Diskusi rutin ?Forum Rabu CRCS dan ICRS? yang akan diselenggarakan pada hari Rabu, 30 January 2008, akan mengangkat tema ?Religion, Violence & Diversity: Negotiating the Boundaries of Indonesian Identity?, dengan pembicara Prof. Dr. Bernard Adeney-Risakotta. Diskusi akan dilaksanakan di Gedung Sekolah Pascasarjana UGM, lantai 3, ruang 306, jam 13:45-15:15.
Dibawah ini merupakan abstrak dari tema yang akan dipresentasikan:
Religion, Violence and Diversity: Negotiating the Boundaries of Indonesian Identity;Bernard Adeney-Risakotta
From the 30th of May to the 2nd of June 2007, a huge, charismatic Christian Festival was planned in Indonesia, called Jogja Festival 2007. The organizers had planned for months, invited a famous Canadian healer-evangelist, booked a large outdoor stadium and obtained high level permission from Jakarta. The Festival was located in Yogyakarta, a city proud of its reputation for inter-religious tolerance and peace. Just a day before the planned events, militant Islamic groups began to gather their followers and demand that the city revoke permission for the Festival. They claimed that the Festival was a blatant attempt to “Christianize Muslims” under the guise of mass meetings for healing. The militants declared that if the Festival took place, they would attack and burn as many churches as possible.
Many Christians and some Muslim felt confused and frightened by this incident. The Indonesian constitution guarantees freedom of religion. Militant groups as well as mainstream Muslim organizations routinely hold large public gatherings for prayer, teaching and indoctrination of whomever will come and listen. Why cannot Christians hold a peaceful festival for healing in a well-planned public event? Doesn’t his violate religious freedom and indicate the victory of violence and intimidation over freedom of expression? This event is not an isolated unusual occurrence. Many churches in Indonesia have in fact been threatened, closed down, attacked, or burned, ostensibly because they were perceived as threatening to the dominant Muslim community. The guardians of religious orthodoxy, such as the Majelis Ulama Indonesia (MUI) proclaimed liberalism and pluralism “non-islamic” and forbidden (haram). Minority sects that claim to be Muslim were pronounced “heretical” and illegal. Violent attacks against so-called heretical groups have generally gone unpunished. Instead, the sectarian leaders were arrested.
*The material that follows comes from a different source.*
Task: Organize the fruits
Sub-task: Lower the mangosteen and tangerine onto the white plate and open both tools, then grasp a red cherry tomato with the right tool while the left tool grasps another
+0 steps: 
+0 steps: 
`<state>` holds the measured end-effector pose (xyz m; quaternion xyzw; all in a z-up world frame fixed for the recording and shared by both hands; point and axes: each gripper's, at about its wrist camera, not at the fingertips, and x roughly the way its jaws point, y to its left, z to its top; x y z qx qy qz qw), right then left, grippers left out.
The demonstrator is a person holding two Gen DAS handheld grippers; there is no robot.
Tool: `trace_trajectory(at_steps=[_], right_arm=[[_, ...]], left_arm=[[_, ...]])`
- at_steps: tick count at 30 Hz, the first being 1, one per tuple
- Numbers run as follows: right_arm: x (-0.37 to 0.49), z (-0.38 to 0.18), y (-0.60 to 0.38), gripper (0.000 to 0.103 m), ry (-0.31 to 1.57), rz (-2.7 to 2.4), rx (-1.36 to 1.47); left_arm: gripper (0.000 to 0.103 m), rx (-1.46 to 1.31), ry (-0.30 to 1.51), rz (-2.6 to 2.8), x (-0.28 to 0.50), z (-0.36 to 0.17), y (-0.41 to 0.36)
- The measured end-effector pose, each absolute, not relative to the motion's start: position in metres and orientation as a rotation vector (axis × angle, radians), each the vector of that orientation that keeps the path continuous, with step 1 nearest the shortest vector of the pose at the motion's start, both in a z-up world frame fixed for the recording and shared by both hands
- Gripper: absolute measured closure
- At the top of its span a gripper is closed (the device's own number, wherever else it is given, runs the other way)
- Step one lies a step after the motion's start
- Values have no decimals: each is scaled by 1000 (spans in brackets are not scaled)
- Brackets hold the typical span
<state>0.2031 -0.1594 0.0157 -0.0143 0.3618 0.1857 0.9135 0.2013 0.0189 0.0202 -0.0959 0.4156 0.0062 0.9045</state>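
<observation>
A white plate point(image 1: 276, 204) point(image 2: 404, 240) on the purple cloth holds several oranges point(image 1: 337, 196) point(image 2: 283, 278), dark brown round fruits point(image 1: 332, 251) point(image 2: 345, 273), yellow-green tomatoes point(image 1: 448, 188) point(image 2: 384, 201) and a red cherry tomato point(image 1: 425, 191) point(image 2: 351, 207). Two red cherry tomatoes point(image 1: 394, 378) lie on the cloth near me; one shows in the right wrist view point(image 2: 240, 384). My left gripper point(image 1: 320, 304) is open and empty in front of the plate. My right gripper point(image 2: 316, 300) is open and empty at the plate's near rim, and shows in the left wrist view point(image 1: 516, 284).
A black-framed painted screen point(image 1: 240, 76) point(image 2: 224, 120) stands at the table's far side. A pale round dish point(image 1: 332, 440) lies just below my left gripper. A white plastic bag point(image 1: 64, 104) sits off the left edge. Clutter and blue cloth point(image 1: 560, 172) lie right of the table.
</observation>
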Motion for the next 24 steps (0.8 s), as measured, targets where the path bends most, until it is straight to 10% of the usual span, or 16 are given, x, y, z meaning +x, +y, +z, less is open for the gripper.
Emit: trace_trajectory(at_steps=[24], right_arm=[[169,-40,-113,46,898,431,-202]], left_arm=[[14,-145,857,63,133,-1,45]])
It is tempting to read this account as a sign of the increasing erosion of human rights in Indonesia, especially the right of freedom of religion. One need not agree with the doctrines or practices of any particular religious group, whether they be a large and well funded Pentecostal Christian organization, a newly formed religious sect, or a large Islamic “non-orthodox” group like Ahmadiyah, in order to defend their right to practice and propagate their own beliefs. In an often quoted statement, attributed to Henry Thoreau, he says, “I hate and despise what you say, but I will defend to the death your right to say it.” Almost an automatic response to any attack on freedom of religious expression is to construe it as a violation of human rights. This article will argue that the language of human rights and western liberalism are insufficient tools for understanding what is happening in Indonesia.
I will supplement the discourse on egalitarian individual rights with a discourse on multicultural negotiation between different communities of identity and with the concept of a substantive national community of particular values. The communities that constitute this country are in an ongoing process of negotiating their relative identities within a context in which coercion and violence are a necessary (though unfortunate) part of the process. Individual rights, multicultural politics, national identity and global solidarity cannot be separated from particular histories that are continually negotiated through coercion and violence. The problem we face is how to negotiate identity within the messy reality that continually emerges from a history of oppression and suffering.